§ **INFORMATION PROVIDED**:

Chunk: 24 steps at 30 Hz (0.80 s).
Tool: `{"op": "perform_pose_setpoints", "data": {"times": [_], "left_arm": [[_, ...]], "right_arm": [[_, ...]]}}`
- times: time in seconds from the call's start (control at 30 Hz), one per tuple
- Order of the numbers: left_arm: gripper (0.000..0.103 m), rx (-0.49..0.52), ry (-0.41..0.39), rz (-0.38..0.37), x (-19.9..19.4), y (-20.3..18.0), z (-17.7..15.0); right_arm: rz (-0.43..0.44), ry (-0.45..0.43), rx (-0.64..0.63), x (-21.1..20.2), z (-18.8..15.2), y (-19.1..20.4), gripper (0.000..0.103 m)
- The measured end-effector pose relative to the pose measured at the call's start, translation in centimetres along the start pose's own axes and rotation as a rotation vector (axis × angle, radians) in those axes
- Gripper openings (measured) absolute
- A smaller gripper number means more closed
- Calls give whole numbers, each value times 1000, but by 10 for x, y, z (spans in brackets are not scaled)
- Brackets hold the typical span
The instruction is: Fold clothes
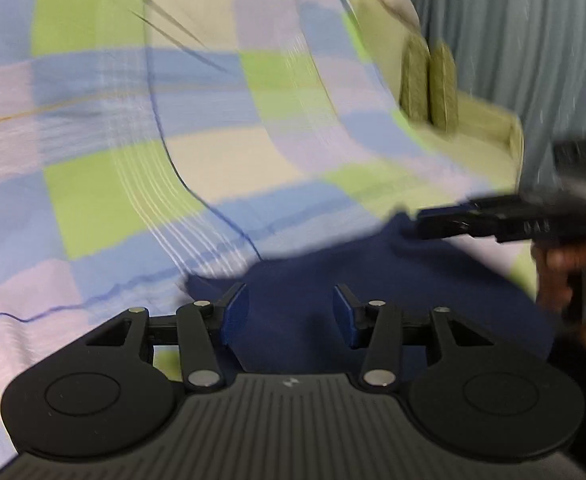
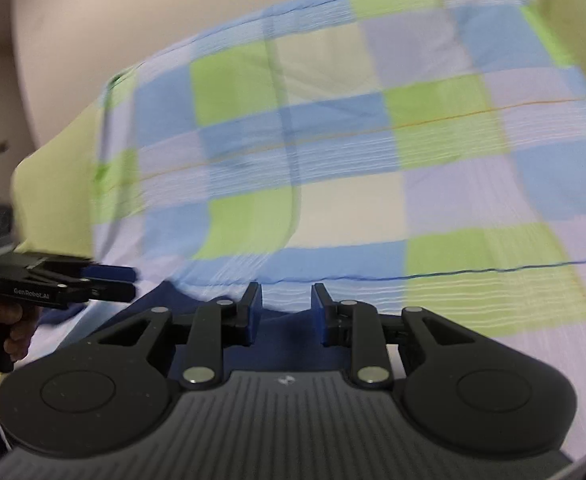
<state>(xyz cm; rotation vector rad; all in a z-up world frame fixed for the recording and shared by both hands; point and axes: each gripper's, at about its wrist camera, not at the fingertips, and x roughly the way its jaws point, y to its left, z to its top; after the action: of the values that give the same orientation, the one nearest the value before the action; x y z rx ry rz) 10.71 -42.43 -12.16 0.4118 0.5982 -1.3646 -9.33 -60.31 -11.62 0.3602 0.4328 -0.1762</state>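
Observation:
A dark navy garment (image 1: 373, 280) lies on a checked bedsheet (image 1: 133, 120) of blue, green, lilac and cream squares. My left gripper (image 1: 291, 312) is open just above the garment, its blue pads apart with navy cloth under them. My right gripper (image 2: 286, 312) is open too, over the garment's far edge (image 2: 281, 336). In the left wrist view the right gripper (image 1: 425, 222) comes in from the right over the garment's far corner. In the right wrist view the left gripper (image 2: 131, 282) comes in from the left. Both views are blurred by motion.
The bedsheet (image 2: 373, 160) covers the bed. A pale green mattress edge (image 1: 493, 128) with two olive rolled items (image 1: 429, 80) is at the back right, before a grey-blue curtain (image 1: 513, 40). A beige wall (image 2: 93, 20) stands beyond the bed's far end.

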Motion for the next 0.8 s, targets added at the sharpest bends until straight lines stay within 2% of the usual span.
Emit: {"op": "perform_pose_setpoints", "data": {"times": [0.1,0.17,0.23,0.37,0.4,0.43,0.47,0.5,0.53,0.6,0.67,0.73,0.77,0.8], "left_arm": [[55,-37,13,21,19,12,-12],[55,-84,6,21,26,21,-14],[55,-86,10,28,31,23,-12],[55,-59,8,45,33,19,-8],[55,-53,4,46,31,18,-9],[55,-49,-1,48,29,17,-10],[54,-39,-13,53,24,14,-11],[54,-30,-24,57,20,12,-12],[53,-24,-33,59,16,9,-13],[53,-8,-39,63,11,3,-16],[53,19,-45,78,9,-2,-20],[53,23,-50,84,7,-4,-20],[53,26,-53,88,6,-5,-20],[53,34,-58,92,5,-6,-20]], "right_arm": [[-35,62,-35,21,-5,-5,18],[-70,73,-40,33,-5,-17,5],[-87,79,-20,42,-4,-32,0],[-74,93,-17,43,4,-35,0],[-52,92,-39,41,8,-30,4],[-29,90,-61,39,13,-25,12],[-6,89,-84,37,18,-20,27],[25,113,-133,39,23,-13,32],[35,127,-165,40,24,-9,34],[54,209,-354,55,29,9,34],[57,261,-470,68,28,21,33],[51,291,-553,76,26,30,15],[26,305,-638,79,24,40,6],[19,299,-680,77,23,46,0]]}}
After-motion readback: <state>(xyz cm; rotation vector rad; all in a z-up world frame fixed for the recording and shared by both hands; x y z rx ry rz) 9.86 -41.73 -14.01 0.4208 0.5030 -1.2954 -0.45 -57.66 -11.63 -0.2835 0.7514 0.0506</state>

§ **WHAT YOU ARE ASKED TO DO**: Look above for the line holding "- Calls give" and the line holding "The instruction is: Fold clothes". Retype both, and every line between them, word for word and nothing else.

§ **REPLY**:
- Calls give whole numbers, each value times 1000, but by 10 for x, y, z (spans in brackets are not scaled)
- Brackets hold the typical span
The instruction is: Fold clothes

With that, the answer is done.